* [What to produce]
Collect all lines below with the string "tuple".

* [Items from a data source]
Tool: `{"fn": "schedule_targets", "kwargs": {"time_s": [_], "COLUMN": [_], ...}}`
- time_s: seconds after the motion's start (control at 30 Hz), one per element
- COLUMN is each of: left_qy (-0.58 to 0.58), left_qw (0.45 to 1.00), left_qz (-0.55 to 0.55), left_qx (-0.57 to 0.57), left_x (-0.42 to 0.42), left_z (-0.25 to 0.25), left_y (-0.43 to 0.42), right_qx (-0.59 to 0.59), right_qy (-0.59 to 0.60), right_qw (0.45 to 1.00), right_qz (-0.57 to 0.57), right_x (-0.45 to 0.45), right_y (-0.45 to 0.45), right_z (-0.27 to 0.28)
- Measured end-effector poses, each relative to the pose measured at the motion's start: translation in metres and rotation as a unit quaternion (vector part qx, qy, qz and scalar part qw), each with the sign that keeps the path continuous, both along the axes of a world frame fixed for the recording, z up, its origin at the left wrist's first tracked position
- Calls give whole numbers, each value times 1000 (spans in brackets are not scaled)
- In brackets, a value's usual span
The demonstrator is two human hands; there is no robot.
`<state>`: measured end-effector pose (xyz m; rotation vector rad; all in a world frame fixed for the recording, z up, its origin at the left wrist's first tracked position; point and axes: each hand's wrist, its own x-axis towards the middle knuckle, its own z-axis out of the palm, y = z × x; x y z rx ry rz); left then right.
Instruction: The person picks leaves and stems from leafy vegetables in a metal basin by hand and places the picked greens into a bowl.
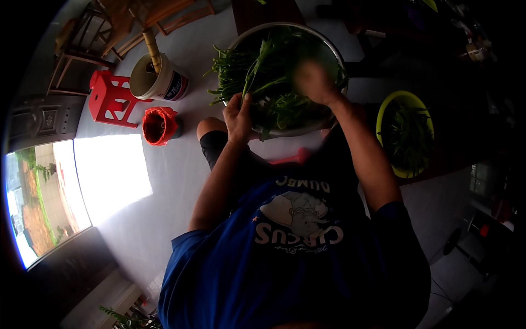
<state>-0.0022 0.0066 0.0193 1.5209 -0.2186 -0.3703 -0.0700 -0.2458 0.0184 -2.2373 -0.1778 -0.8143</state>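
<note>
A wide metal basin (338,52) full of long-stemmed leafy greens (233,71) sits in front of my knees. My left hand (238,118) is at the basin's near left rim, thumb and fingers pinched on a green stem (253,71) that rises up and to the right across the pile. My right hand (315,82) is over the right half of the basin, above the leaves. It is smeared, so its fingers and anything in them cannot be made out.
A yellow-green basin (382,112) of greens stands at right on a dark surface. To the left are a white bucket (143,82) with a bamboo stick (152,50), a red plastic stool (112,98) and a small bin with a red bag (159,125). Wooden chairs (118,24) stand behind.
</note>
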Motion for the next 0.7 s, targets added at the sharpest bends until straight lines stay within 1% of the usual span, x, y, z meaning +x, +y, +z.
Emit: {"fn": "schedule_targets", "kwargs": {"time_s": [0.03, 0.07, 0.13, 0.17, 0.2, 0.27, 0.33, 0.37, 0.43, 0.47, 0.5, 0.53, 0.6, 0.63, 0.7], "left_qy": [-6, -11, -32, -46, -61, -79, -99, -113, -138, -145, -153, -161, -164, -166, -179], "left_qw": [1000, 999, 998, 997, 996, 994, 992, 988, 978, 978, 977, 976, 976, 976, 973], "left_qz": [-4, -8, -11, -12, -15, -10, -11, -15, -17, -14, -13, -15, -16, -13, -15], "left_qx": [15, 32, 52, 57, 62, 68, 82, 105, 155, 152, 149, 145, 141, 139, 148], "left_x": [-2, -5, -7, -7, -7, -9, -10, -9, -10, -10, -10, -9, -10, -10, -11], "left_z": [4, 9, 10, 6, 3, 9, 13, 16, 22, 21, 18, 16, 16, 17, 19], "left_y": [-1, -2, -4, -4, -5, -7, -7, -6, -3, -2, -3, -4, -5, -5, -4], "right_qx": [40, 137, 154, 75, 14, -106, -177, -111, -97, -90, -80, -112, -141, -191, -229], "right_qy": [15, 52, 110, 132, 105, 47, -60, -51, -18, 0, 37, 40, 28, 44, 56], "right_qw": [999, 989, 980, 984, 988, 982, 962, 977, 981, 982, 986, 986, 986, 978, 971], "right_qz": [-12, -25, -64, -92, -108, -152, -200, -177, -170, -167, -138, -119, -86, -76, -45], "right_x": [1, 3, 9, 12, 13, 14, 12, 7, -1, -3, -4, -3, -8, -6, -4], "right_y": [-1, 0, -4, -9, -15, -25, -25, -22, -11, -7, -4, 6, 30, 32, 41], "right_z": [-5, -10, -23, -28, -35, -49, -31, -17, 11, 17, 17, 34, 50, 45, 43]}}
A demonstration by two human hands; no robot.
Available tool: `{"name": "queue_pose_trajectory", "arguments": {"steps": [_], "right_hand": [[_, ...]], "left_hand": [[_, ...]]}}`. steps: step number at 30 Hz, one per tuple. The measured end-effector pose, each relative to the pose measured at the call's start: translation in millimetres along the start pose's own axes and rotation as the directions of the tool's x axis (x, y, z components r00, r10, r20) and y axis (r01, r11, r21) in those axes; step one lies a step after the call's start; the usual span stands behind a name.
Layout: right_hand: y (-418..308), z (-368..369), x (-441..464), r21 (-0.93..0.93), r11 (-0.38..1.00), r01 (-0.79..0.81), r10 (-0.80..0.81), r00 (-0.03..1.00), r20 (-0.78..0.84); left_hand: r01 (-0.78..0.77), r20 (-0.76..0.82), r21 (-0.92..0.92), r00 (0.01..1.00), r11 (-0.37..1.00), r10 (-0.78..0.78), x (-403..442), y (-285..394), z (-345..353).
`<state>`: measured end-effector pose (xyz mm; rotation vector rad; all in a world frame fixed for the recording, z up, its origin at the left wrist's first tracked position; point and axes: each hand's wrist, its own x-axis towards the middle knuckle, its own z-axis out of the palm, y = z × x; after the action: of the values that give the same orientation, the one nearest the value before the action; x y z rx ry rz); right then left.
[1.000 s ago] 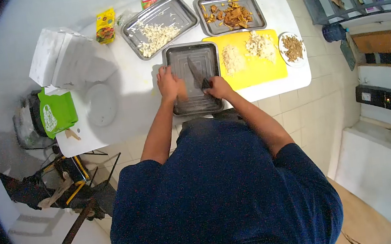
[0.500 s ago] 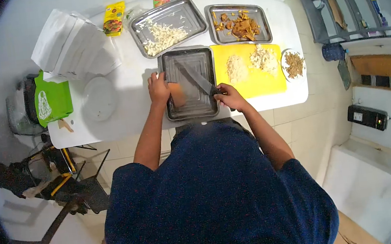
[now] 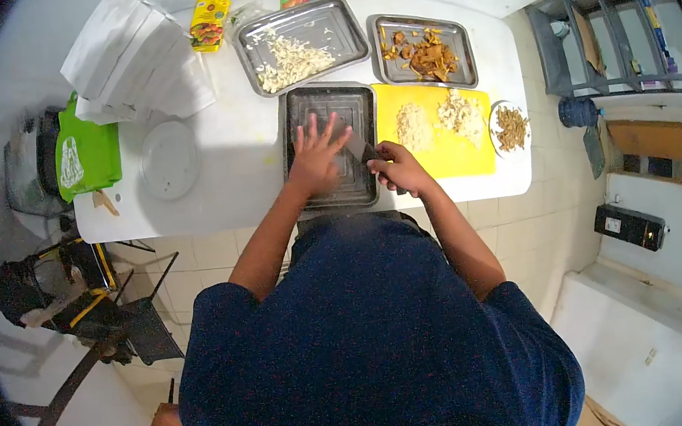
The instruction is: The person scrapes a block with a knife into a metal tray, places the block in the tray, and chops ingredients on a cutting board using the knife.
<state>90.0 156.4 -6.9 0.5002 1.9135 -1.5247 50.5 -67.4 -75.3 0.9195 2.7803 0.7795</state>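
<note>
My left hand [image 3: 316, 159], fingers spread, is over the dark metal tray [image 3: 343, 196] at the near edge of the table. My right hand [image 3: 397, 169] is closed round the handle of a knife [image 3: 362, 147] at the tray's right side. The blade points up and left over the tray, its tip close to my left fingers. Whether my left palm touches the tray or the blade I cannot tell. Right of the tray lies a yellow board [image 3: 458, 163] with two heaps of pale chopped food [image 3: 413, 127].
Behind stand a tray of pale shreds [image 3: 291, 60] and a tray of brown pieces [image 3: 431, 57]. A plate of brown bits [image 3: 512, 127] is at the right. Leftward are a clear round lid [image 3: 168, 160], a white box [image 3: 131, 60] and a green bag [image 3: 88, 150].
My left hand has moved from the tray's left edge to over its middle, with the fingers now spread. My right hand still holds the knife. The camera view has shifted.
</note>
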Motion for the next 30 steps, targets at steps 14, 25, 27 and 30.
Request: {"name": "queue_pose_trajectory", "arguments": {"steps": [14, 25, 27, 30], "right_hand": [[98.7, 81.8, 106.6, -0.582, 0.654, 0.483, -0.672, 0.724, -0.155], [107.1, 105.2, 113.6, -0.663, 0.667, 0.341, -0.589, 0.785, -0.189], [116.2, 98.1, 128.6, -0.397, 0.881, 0.258, -0.363, 0.906, -0.217], [94.1, 84.5, 106.2, 0.248, 0.969, -0.009, 0.037, 0.993, -0.108]], "left_hand": [[0.493, 0.042, 0.221, 0.857, 0.841, -0.514, -46.2, -67.6, 53.7], [0.444, 0.051, 0.099, 0.892, 0.891, -0.45, -70.0, -62.1, 54.0], [0.435, 0.093, 0.139, 0.888, 0.889, -0.449, -69.5, -61.7, 48.9], [0.334, 0.091, 0.057, 0.937, 0.941, -0.338, -69.0, -51.7, 34.4]]}}
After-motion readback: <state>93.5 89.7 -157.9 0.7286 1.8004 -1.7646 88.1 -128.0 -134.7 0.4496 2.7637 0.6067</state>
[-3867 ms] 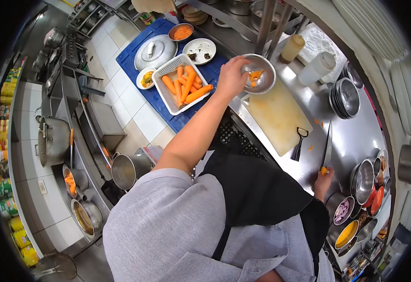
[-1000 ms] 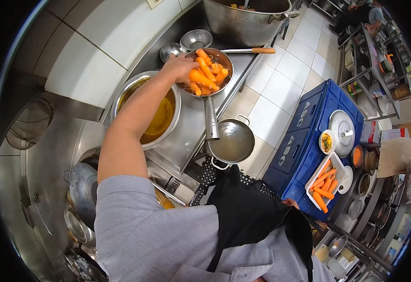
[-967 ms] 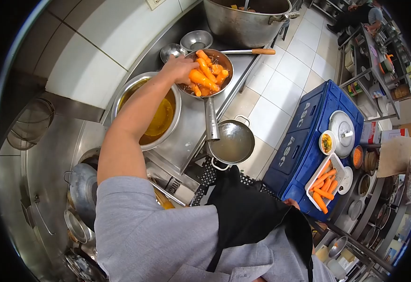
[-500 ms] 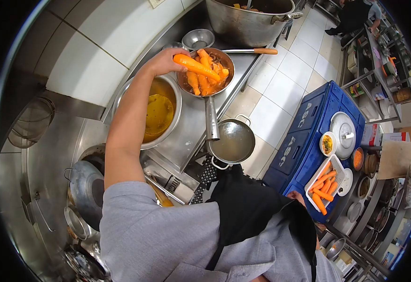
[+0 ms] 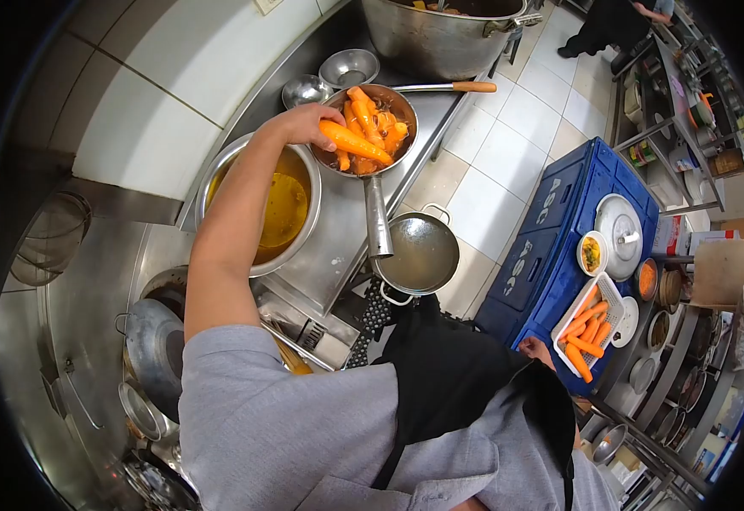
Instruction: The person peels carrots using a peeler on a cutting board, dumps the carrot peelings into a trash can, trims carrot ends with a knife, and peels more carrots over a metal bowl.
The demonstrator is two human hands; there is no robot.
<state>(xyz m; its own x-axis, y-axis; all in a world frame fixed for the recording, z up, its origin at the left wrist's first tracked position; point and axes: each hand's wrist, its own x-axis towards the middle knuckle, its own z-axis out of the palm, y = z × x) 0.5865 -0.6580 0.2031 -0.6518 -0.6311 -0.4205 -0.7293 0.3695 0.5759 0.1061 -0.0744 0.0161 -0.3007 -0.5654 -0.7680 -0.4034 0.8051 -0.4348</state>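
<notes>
left hand (image 5: 311,128) holds carrot (image 5: 358,144) over pan (image 5: 409,111); floor (image 5: 501,162) beyond counter edge (image 5: 431,143)

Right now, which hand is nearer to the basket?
Right. The right hand is close beside the basket; the left hand is farther away, at the pan, holding a carrot.

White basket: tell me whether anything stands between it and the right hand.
Nothing visible does: only a strip of the blue box shows between the right hand and the white basket.
</notes>
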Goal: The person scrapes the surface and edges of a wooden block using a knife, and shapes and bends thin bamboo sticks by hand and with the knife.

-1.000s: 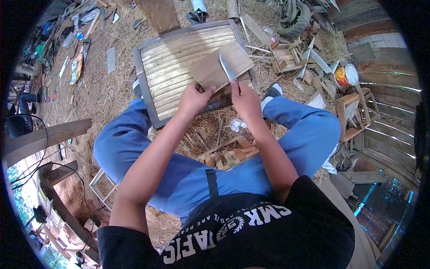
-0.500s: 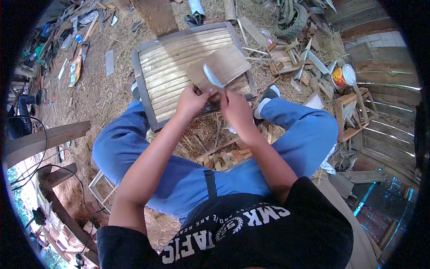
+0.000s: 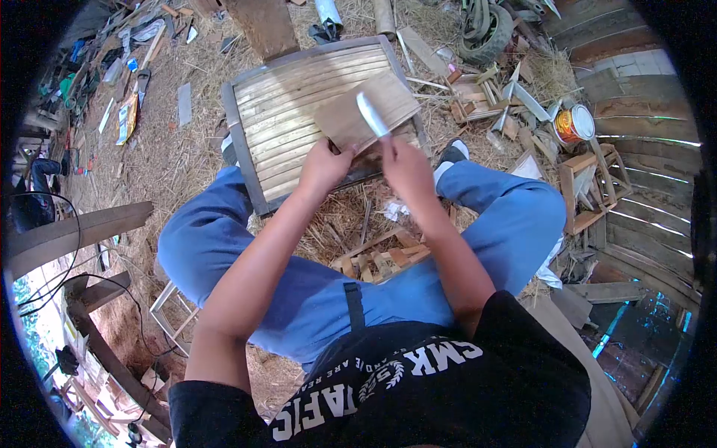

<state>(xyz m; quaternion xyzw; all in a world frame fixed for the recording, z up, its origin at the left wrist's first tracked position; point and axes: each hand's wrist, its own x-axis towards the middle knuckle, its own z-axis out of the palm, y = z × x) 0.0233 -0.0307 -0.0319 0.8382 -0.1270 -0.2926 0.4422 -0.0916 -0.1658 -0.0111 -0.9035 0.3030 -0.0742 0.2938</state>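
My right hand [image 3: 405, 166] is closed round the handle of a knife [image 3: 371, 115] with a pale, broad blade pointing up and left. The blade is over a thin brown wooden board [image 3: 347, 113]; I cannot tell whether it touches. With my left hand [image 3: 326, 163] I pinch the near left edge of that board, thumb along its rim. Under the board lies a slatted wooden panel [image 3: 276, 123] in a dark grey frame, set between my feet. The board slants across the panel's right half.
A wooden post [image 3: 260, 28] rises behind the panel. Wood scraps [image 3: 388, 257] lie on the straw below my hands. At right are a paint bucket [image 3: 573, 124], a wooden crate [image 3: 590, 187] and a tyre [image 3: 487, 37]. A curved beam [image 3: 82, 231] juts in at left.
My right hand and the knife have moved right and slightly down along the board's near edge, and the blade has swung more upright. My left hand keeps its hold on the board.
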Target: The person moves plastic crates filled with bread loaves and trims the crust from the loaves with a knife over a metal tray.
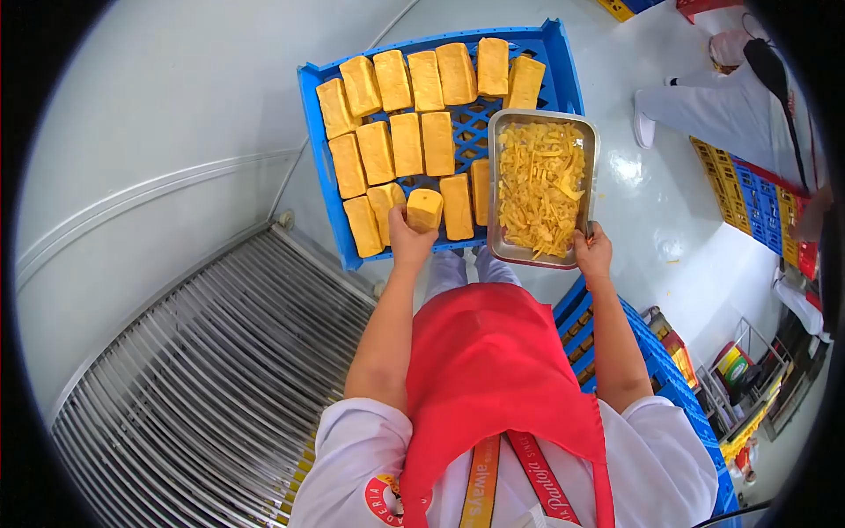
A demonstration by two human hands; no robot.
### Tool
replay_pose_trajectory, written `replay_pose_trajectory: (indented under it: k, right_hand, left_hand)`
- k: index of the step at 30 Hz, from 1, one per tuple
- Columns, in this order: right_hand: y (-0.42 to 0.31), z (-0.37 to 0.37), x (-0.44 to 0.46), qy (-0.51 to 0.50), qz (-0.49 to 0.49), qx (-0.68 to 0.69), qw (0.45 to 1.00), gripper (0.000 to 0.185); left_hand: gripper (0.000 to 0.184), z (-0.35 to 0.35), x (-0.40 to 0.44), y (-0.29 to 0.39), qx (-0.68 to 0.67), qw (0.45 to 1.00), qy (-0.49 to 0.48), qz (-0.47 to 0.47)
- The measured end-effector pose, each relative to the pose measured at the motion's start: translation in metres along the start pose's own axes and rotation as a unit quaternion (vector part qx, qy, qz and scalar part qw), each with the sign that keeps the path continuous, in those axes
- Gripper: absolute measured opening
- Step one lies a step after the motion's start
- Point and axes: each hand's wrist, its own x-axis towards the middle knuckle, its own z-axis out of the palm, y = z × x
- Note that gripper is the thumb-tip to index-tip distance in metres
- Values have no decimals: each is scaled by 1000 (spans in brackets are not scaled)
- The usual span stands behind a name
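My left hand (411, 239) is closed on a yellow block (425, 209), held over the near part of a blue crate (310, 114). Several similar yellow blocks (406, 143) lie in rows in that crate. With my right hand (594, 249) I grip the near right corner of a metal tray (591, 167). Yellow shreds (540, 187) fill much of the tray, which overlaps the crate's right side and hides part of a block there.
A metal rack of parallel bars (220, 352) stands at the lower left beside a pale wall (132, 114). More blue crates (656, 370) are at the lower right. Another person (731, 114) stands at the upper right near stacked coloured crates (757, 207).
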Motion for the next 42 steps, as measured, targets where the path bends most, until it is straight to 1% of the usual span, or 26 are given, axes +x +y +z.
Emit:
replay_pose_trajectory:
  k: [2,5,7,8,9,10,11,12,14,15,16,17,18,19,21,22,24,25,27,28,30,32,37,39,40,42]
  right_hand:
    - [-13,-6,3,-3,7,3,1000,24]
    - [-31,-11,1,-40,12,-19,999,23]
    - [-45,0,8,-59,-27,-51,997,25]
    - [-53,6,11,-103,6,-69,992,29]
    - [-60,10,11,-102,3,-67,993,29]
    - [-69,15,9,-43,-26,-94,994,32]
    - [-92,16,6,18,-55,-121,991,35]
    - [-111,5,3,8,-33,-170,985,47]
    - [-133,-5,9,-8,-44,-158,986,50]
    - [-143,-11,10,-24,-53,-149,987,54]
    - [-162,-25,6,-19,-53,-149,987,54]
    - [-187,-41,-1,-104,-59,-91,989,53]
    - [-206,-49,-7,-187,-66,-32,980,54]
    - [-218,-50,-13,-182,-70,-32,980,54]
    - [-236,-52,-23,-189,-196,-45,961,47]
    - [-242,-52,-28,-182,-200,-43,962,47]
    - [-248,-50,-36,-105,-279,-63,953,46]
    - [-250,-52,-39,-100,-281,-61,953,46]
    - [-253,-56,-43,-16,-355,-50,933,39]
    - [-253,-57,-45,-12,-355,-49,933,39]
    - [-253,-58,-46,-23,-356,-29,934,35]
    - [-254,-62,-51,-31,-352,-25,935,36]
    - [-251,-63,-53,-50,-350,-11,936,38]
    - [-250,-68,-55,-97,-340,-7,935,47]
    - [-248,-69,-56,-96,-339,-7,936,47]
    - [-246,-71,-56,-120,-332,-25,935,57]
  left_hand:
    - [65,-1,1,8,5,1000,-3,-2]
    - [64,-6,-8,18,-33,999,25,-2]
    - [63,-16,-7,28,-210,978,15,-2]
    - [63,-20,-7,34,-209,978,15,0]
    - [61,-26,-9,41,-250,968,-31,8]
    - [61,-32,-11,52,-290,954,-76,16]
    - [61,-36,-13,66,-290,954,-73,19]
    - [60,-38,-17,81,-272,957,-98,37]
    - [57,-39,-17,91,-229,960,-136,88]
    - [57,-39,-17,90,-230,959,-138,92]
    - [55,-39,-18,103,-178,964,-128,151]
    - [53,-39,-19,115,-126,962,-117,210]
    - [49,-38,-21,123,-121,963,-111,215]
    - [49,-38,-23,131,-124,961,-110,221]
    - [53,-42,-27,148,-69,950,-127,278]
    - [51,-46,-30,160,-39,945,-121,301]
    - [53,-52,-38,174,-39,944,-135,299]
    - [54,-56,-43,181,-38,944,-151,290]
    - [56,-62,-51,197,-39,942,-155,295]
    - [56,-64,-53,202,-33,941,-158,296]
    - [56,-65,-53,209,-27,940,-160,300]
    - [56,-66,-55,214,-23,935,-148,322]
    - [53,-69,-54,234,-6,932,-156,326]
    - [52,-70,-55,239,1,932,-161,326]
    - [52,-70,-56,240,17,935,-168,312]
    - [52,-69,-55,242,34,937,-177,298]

* [Task output]
Available tool: `{"name": "queue_pose_trajectory", "arguments": {"steps": [_], "right_hand": [[_, ...]], "left_hand": [[_, ...]]}}`. steps: step number at 30 Hz, one per tuple. The measured end-effector pose, each relative to the pose measured at the call's start: translation in millimetres along the start pose's own axes and rotation as the directions of the tool's x axis (x, y, z components r00, r10, r20) and y axis (r01, r11, r21) in those axes; step one lies a step after the call's start; the usual span stands behind a name.
- k: index of the step at 30 Hz, from 1, one per tuple

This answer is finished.